# [Assignment]
From the entries below, copy exactly the lines from the one that contains "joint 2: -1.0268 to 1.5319" through the one that contains "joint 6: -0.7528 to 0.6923", both included, and only those.
Supplied data: Begin
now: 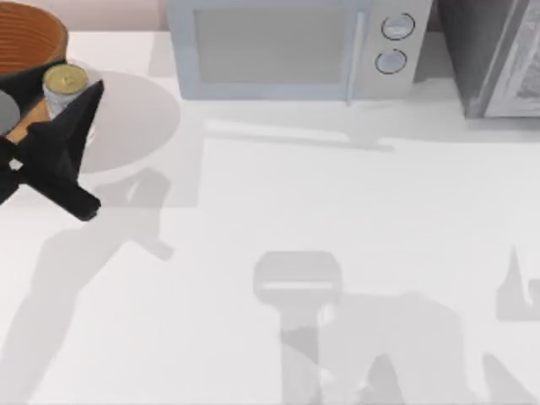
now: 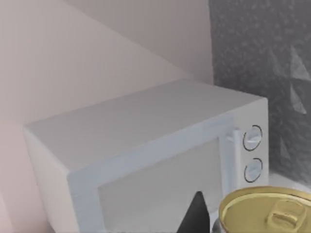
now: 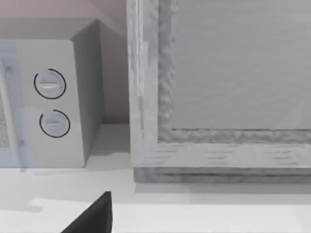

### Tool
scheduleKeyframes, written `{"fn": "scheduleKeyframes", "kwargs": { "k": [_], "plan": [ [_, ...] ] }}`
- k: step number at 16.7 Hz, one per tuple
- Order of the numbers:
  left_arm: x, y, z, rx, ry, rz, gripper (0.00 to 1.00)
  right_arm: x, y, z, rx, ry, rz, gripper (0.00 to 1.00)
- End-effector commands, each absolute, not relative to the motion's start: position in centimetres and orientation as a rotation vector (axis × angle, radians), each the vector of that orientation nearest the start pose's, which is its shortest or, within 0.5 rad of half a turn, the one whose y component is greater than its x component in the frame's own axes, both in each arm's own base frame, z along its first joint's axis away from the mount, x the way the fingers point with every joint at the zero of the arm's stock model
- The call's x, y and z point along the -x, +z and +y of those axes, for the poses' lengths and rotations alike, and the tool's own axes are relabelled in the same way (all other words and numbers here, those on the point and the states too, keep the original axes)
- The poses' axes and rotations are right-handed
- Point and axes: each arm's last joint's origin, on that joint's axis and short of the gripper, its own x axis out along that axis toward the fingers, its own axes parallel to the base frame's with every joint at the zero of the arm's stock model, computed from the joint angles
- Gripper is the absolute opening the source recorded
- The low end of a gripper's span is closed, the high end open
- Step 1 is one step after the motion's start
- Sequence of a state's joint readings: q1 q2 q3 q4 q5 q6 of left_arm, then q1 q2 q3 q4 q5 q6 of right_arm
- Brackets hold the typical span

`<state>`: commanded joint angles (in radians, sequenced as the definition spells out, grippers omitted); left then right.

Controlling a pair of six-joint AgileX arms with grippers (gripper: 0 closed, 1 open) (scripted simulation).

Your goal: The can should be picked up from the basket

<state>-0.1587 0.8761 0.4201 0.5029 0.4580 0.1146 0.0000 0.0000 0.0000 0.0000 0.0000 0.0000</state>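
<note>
tabletop [image 1: 354, 211]: white, carries everything; bare through the middle apart from shadows.
cabinet [image 1: 494, 55]: grey textured unit at the far right corner, just right of the microwave; the right wrist view faces its framed front.
microwave [image 1: 291, 46]: against the far edge, centre-left, two round dials on its right side. Not part of the job, but the left wrist camera looks straight at it, so the left arm is pitched toward the far edge.
basket [image 1: 34, 38]: far left corner, cut by the picture's edge, orange ribbed inside visible. What I can see of the inside holds nothing; the rest is hidden behind the arm.
left gripper [image 1: 72, 105]: dark fingers clamped on the can, one fingertip showing beside the can in the left wrist view. Grip looks to be on the side wall, top left free.
can [image 1: 64, 88]: gold top up, upright, held in the left gripper just right of the basket's rim. Judged to be raised clear of the basket, going by the arm's shadow well off on the tabletop. Pickup looks essentially done.
right gripper [image 3: 90, 218]: one dark finger visible in the right wrist view, parked near the right side; whether it is released or clenched can't be told.
</note>
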Motion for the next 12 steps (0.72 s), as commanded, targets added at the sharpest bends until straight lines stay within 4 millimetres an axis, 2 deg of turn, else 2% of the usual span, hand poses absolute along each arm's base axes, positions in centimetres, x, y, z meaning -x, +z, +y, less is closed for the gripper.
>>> {"fn": "scheduleKeyframes", "kwargs": {
  "k": [5, 12],
  "plan": [
    [-23.1, 25.6, -6.2, -0.118, -0.779, -0.109, 0.00, -10.6, 16.0, -0.1, 0.000, 0.000, 0.000, 1.00],
    [-28.1, 24.5, -8.5, -0.139, -0.982, -0.158, 0.00, -10.6, 16.0, -0.1, 0.000, 0.000, 0.000, 1.00]
  ]
}}
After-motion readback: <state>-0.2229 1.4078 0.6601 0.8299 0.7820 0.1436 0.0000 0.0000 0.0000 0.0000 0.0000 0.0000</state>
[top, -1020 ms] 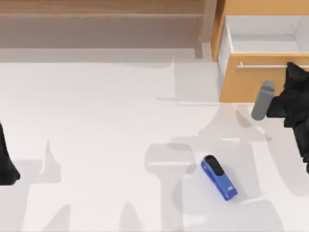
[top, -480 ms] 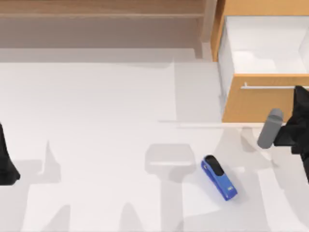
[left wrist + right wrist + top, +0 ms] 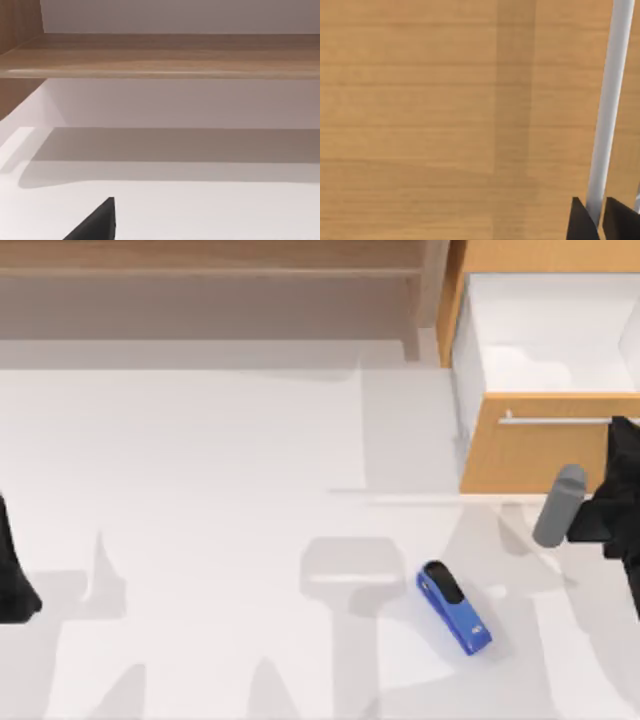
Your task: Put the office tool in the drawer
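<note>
The office tool, a small blue stapler (image 3: pixel 454 607) with a black top strip, lies on the white table to the right of centre, in front of the drawer. The drawer (image 3: pixel 530 455) at the back right stands pulled out, and its white interior (image 3: pixel 550 340) is in sight. My right gripper (image 3: pixel 625 432) is at the right end of the silver bar handle (image 3: pixel 555 420). In the right wrist view the handle (image 3: pixel 612 100) runs between the gripper's (image 3: pixel 600 212) black fingertips, which are shut on it. My left gripper (image 3: pixel 12 575) stays parked at the table's left edge.
A long wooden shelf unit (image 3: pixel 210 270) runs along the back, and its board (image 3: pixel 160 55) fills the upper part of the left wrist view. A grey cylinder (image 3: pixel 558 505) on my right arm hangs over the table between drawer and stapler.
Over the last second the drawer slid out toward the front with my right gripper on its handle, baring more white interior. Nothing moved in the last half second.
</note>
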Tool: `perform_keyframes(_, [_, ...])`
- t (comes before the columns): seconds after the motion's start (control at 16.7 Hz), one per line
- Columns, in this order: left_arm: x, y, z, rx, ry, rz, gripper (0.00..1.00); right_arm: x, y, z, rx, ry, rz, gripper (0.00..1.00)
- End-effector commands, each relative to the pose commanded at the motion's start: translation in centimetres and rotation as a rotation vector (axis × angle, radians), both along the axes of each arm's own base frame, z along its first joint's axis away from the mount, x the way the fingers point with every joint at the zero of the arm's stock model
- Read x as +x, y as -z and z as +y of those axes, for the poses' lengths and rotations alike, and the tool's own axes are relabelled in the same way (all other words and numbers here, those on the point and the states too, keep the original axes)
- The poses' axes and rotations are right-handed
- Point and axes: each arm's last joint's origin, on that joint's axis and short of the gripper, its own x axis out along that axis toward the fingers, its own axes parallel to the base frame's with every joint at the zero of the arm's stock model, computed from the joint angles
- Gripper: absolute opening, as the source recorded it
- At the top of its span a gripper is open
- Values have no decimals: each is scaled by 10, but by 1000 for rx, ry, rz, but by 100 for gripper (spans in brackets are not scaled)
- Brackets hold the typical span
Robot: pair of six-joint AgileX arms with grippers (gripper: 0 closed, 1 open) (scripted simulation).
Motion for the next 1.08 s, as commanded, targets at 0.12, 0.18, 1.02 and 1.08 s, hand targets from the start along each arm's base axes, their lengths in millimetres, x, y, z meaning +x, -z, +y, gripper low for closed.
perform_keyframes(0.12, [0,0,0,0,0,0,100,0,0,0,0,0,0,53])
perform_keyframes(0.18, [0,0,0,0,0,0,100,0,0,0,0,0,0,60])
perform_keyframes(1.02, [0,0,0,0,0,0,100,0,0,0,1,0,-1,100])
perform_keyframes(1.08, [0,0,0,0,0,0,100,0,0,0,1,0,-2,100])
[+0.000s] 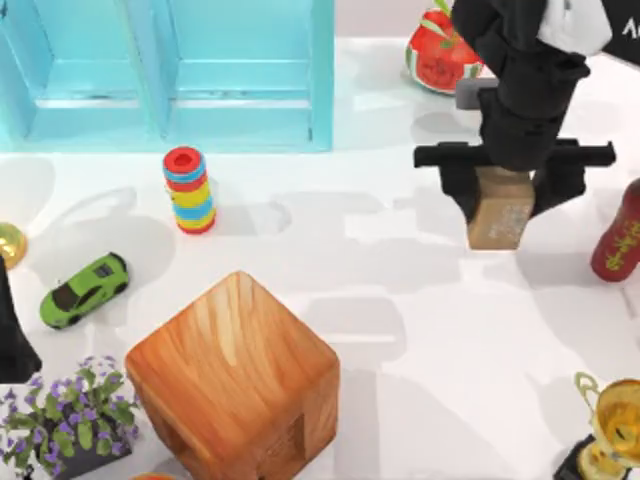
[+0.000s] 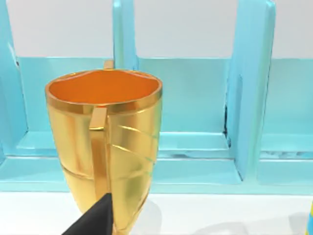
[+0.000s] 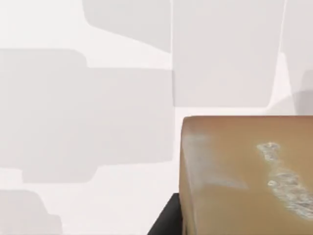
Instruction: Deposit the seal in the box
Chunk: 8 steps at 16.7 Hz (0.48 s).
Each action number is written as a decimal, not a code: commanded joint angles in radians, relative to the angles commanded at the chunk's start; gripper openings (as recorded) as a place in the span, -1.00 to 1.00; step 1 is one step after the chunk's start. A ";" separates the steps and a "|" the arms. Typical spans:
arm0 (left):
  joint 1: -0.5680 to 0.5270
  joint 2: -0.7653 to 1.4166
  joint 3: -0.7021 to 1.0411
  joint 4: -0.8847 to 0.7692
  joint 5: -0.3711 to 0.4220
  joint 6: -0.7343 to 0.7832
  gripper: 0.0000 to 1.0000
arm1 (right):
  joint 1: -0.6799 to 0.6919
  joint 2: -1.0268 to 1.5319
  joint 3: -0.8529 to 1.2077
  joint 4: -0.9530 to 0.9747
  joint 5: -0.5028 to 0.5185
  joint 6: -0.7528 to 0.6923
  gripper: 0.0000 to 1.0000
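The small tan-brown rectangular block with whitish markings, the seal (image 1: 500, 212), sits at about two o'clock on the white table (image 1: 420, 330), directly under the right gripper (image 1: 503, 190). In the top view the black fingers stand either side of the block's upper part, set only as wide as the block, so the jaws appear closed on it; whether it is lifted clear of the table cannot be told. The right wrist view shows the marked face of the seal (image 3: 244, 176) close below the camera.

The turquoise open-fronted compartmented box (image 1: 170, 70) lies at eleven o'clock, well apart from the seal. Judgement: the step in hand is the carry. Done well, it calls for a firm squeeze, a lift high enough to clear the multicoloured stack of plastic rings (image 1: 189, 189) near ten o'clock, and release only once the seal is over a compartment.

The red bottle with yellow lettering (image 1: 622, 235) stands just beside the gripper at three o'clock; a sideways swing could knock it.

The left gripper (image 1: 15, 340) is parked at nine o'clock near the glossy gold cup (image 2: 105, 147); its finger state cannot be told
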 joint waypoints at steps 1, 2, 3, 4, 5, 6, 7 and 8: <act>0.000 0.000 0.000 0.000 0.000 0.000 1.00 | 0.003 -0.003 0.021 -0.024 -0.002 -0.003 -1.00; 0.000 0.000 0.000 0.000 0.000 0.000 1.00 | 0.004 -0.009 0.046 -0.050 -0.005 -0.005 -1.00; 0.000 0.000 0.000 0.000 0.000 0.000 1.00 | 0.003 -0.016 0.072 -0.081 -0.006 -0.005 -1.00; 0.000 0.000 0.000 0.000 0.000 0.000 1.00 | 0.001 -0.023 0.097 -0.114 -0.006 -0.005 -1.00; 0.000 0.000 0.000 0.000 0.000 0.000 1.00 | -0.001 -0.028 0.116 -0.138 -0.005 -0.004 -1.00; 0.000 0.000 0.000 0.000 0.000 0.000 1.00 | -0.001 -0.030 0.127 -0.153 -0.003 -0.004 -1.00; 0.000 0.000 0.000 0.000 0.000 0.000 1.00 | -0.001 -0.029 0.130 -0.156 -0.003 -0.004 -1.00; 0.000 0.000 0.000 0.000 0.000 0.000 1.00 | -0.001 -0.029 0.130 -0.156 -0.003 -0.004 -1.00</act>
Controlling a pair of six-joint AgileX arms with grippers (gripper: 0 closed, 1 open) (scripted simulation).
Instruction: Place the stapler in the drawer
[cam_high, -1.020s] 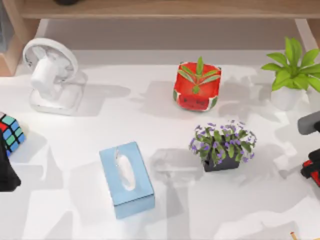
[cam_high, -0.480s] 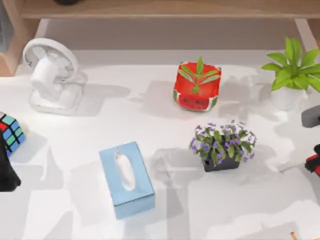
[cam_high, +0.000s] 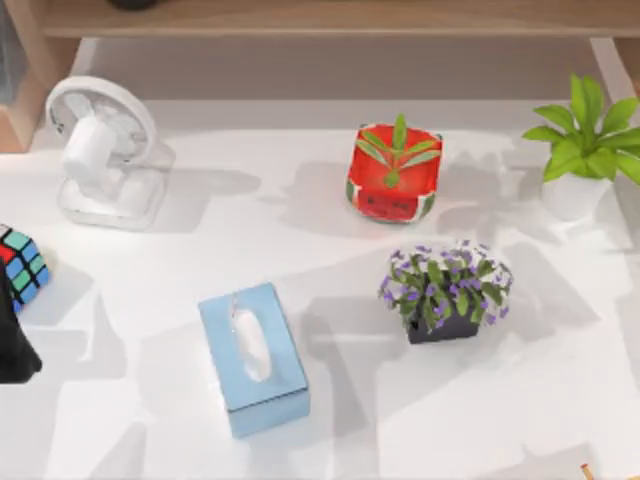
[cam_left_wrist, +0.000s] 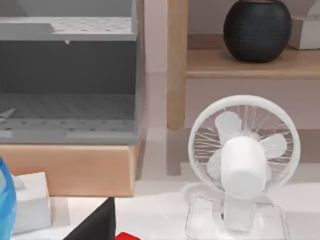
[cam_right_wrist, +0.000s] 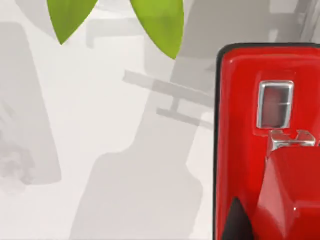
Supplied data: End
# [Response]
  joint 2: -1.0268 to 1.5319
  joint 3: -0.8529 to 1.2077
  joint 4: -0.9530 to 0.9747
  joint 5: -0.5028 to 0.5185
  joint 6: -0.7528 to 0.6923

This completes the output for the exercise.